In 1985 the FPÖ agreed on a programme at its Salzburg conference that can be described as a synthesis of national and neo-liberal components. Together with the Haider's 1992 Vienna statement, this forms the theoretical basis of the political conceptions of the FPÖ.

The party's social and political conceptions are generally directed against every form of social egalitarianism, and in particular against the welfare state. In Austria, social partnership is regulated through a bureaucratic system and compulsory membership of various Kammern (“chambers”). Alongside the national economic chamber there are various other chambers for commerce and industry, as well as labour. Thus the FPÖ describes every measure concerning the welfare state as compulsion and a threat to freedom. Their campaign against welfare-state regulations is presented as a “struggle for freedom”.

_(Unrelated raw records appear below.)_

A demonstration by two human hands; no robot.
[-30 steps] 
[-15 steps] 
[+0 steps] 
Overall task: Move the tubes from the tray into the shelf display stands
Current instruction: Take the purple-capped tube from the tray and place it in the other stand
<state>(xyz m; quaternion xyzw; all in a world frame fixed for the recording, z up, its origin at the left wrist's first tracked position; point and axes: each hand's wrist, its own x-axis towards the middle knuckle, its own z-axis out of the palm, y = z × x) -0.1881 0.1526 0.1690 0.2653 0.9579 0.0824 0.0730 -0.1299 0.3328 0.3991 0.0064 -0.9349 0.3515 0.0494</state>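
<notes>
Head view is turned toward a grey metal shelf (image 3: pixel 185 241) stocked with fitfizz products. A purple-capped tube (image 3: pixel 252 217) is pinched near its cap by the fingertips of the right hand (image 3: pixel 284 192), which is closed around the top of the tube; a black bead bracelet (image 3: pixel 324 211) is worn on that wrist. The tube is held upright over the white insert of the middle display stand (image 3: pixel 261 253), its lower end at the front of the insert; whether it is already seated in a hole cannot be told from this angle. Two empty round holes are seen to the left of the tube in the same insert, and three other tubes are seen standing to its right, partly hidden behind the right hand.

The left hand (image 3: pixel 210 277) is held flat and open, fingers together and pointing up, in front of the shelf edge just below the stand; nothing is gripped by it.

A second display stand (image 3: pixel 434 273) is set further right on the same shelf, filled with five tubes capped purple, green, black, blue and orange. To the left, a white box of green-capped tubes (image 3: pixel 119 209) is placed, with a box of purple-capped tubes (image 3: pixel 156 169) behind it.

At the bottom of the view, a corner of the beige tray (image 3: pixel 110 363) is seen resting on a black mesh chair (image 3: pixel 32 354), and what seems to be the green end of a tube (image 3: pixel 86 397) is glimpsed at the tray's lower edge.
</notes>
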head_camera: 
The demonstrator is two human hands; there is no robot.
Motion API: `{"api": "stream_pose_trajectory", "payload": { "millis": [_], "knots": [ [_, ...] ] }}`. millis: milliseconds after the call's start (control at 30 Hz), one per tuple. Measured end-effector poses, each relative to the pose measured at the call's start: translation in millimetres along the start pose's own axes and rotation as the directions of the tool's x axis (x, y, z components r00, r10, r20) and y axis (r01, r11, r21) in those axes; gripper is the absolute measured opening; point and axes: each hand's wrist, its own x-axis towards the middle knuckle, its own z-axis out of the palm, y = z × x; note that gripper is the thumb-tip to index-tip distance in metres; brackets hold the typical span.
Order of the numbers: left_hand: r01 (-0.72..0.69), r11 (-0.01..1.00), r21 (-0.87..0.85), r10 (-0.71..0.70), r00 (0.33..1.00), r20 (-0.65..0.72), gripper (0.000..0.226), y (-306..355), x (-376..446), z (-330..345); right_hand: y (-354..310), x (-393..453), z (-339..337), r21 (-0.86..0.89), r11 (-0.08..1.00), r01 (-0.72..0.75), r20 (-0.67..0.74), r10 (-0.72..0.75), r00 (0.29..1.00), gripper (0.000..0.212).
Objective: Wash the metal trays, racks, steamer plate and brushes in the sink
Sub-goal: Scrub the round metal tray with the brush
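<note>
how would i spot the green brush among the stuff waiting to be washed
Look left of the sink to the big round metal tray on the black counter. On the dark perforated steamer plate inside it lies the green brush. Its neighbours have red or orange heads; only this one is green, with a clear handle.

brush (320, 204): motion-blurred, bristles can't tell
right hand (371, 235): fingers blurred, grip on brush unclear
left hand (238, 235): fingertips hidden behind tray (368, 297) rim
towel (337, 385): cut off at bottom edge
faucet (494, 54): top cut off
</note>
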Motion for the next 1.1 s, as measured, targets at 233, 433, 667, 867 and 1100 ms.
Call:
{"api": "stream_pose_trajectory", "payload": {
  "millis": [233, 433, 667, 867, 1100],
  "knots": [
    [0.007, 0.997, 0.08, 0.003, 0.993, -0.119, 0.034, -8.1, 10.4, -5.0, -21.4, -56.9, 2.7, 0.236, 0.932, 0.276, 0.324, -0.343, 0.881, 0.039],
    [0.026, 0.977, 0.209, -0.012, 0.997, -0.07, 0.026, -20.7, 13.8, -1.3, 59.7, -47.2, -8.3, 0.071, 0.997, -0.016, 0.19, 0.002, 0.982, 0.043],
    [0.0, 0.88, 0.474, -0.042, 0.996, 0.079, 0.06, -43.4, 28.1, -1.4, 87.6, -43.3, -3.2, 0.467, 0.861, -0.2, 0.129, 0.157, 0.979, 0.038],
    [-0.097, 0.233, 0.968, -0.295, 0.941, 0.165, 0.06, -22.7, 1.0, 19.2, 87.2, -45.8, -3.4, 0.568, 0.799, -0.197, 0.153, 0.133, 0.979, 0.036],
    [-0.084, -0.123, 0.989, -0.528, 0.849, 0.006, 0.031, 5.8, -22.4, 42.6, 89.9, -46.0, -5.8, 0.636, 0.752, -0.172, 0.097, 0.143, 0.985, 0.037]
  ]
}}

“Egalitarianism is the enemy of freedom” according to the FPÖ programme. “According to how you interpret the issue and take the concept of equality not in the sense of equal status, but rather literally, then liberty and equality are not only incompatible, but contradict one another.... Regarded generally, the consequence of freedom can never be equality,” explained Dr. Gerulf Stix, one of the theoreticians of the FPÖ.[4]

Market radicalism

The FPÖ wants a new “Third Republic”, by which it understands an authoritarian society based on neo-liberal theories and dominated by market relations. The most important element of a “free economy” for the FPÖ is private property.

“The recognition of private property is a basic requirement for every form of free society. We want as much property as possible in a variety of forms to reside in private hands and be broadly distributed, especially the means of production”; “Politics should not be limited to the protection of existing property, but should ensure that every individual can, through their own efforts, actually acquire property.”[5]

Such conceptions strongly recall Margaret Thatcher's propaganda about “people's capitalism”, by which the former British Prime Minister mobilised sections of the middle class in a campaign to dismantle the welfare state system. The FPÖ is also seeking to find broad acceptance for measures such as rationalisation, flexibility, wage cuts and the abolition of measures designed to protect the rights and conditions of ordinary workers.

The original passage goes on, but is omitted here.